→ Task prompt: Here the whole listing must be retyped exactly, with no line omitted.

+ + +

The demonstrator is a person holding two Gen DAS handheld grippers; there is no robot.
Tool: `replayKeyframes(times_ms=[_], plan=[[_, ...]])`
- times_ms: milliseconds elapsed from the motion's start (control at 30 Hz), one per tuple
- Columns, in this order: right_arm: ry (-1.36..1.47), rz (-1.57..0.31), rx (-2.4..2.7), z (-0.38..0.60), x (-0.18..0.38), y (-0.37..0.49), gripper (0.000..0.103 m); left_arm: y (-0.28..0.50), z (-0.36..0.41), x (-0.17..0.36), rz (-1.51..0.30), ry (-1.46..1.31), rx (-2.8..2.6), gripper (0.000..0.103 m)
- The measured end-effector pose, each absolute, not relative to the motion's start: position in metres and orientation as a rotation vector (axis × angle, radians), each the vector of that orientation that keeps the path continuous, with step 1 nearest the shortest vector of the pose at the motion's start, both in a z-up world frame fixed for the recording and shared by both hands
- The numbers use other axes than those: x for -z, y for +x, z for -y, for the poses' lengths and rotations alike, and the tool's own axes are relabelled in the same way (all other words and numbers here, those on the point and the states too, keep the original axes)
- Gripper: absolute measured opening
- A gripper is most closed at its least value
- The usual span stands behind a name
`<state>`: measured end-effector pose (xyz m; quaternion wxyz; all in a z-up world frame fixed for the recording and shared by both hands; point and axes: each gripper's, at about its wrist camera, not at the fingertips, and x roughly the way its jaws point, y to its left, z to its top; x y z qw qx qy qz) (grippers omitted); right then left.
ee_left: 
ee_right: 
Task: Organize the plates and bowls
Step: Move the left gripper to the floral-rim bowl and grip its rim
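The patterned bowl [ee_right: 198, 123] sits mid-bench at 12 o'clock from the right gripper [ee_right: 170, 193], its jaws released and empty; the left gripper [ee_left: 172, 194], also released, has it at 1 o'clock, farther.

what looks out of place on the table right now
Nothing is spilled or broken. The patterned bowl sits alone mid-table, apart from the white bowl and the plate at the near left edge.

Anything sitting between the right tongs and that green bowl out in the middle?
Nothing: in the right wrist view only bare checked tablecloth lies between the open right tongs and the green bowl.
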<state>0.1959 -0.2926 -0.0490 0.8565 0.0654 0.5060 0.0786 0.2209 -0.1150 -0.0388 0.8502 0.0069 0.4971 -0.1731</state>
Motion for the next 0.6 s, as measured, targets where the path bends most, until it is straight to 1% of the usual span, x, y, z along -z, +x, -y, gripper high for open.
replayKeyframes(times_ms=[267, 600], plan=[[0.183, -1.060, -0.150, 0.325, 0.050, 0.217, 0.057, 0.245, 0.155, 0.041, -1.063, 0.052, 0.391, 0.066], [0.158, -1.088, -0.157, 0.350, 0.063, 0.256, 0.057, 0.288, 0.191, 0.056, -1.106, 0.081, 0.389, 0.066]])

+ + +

→ Solution:
The demonstrator is a person holding two Gen DAS handheld grippers; there is no robot.
Tool: `replayKeyframes(times_ms=[_], plan=[[_, ...]])`
- times_ms: milliseconds elapsed from the motion's start (control at 30 Hz), one per tuple
- Columns, in this order: right_arm: ry (-1.36..1.47), rz (-1.57..0.31), rx (-2.4..2.7), z (-0.38..0.60), x (-0.18..0.38), y (-0.37..0.49), gripper (0.000..0.103 m); left_arm: y (-0.28..0.50), z (-0.36..0.41), x (-0.17..0.36), rz (-1.51..0.30), ry (-1.46..1.31), rx (-2.8..2.6), gripper (0.000..0.103 m)
- The measured end-effector pose, each absolute, not relative to the motion's start: position in metres and orientation as a rotation vector (axis × angle, radians), each the vector of that orientation that keeps the path continuous, with step 1 nearest the shortest vector of the pose at the motion's start, both in a z-up world frame fixed for the recording and shared by both hands
- The numbers use other axes than those: x for -z, y for +x, z for -y, for the poses' lengths and rotations alike, and the tool's own axes are relabelled in the same way (all other words and numbers here, those on the point and the states too, keep the original axes)
- Gripper: absolute measured opening
- A gripper is most closed at its least value
- The usual span stands behind a name
`<state>`: measured end-effector pose (xyz m; quaternion wxyz; all in a z-up world frame fixed for the recording and shared by both hands; point and axes: each gripper's, at about its wrist camera, not at the fingertips, and x roughly the way its jaws point, y to its left, z to its top; x y z qw qx qy qz) (grippers omitted); right then left.
ee_left: 
ee_right: 
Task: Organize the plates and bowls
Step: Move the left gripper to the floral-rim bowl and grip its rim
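The patterned bowl [ee_right: 198, 123] sits mid-bench at 12 o'clock from the right gripper [ee_right: 170, 193], its jaws released and empty; the left gripper [ee_left: 172, 194], also released, has it at 1 o'clock, farther.

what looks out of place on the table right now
Nothing is spilled or broken. The patterned bowl sits alone mid-table, apart from the white bowl and the plate at the near left edge.

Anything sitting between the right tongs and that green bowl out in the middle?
Nothing: in the right wrist view only bare checked tablecloth lies between the open right tongs and the green bowl.
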<state>0.1959 -0.2926 -0.0490 0.8565 0.0654 0.5060 0.0786 0.2209 -0.1150 -0.0388 0.8502 0.0069 0.4971 -0.1731</state>
Motion for the next 0.6 s, as measured, targets where the path bends most, until it is straight to 1% of the usual span, x, y, z along -z, +x, -y, gripper high for open.
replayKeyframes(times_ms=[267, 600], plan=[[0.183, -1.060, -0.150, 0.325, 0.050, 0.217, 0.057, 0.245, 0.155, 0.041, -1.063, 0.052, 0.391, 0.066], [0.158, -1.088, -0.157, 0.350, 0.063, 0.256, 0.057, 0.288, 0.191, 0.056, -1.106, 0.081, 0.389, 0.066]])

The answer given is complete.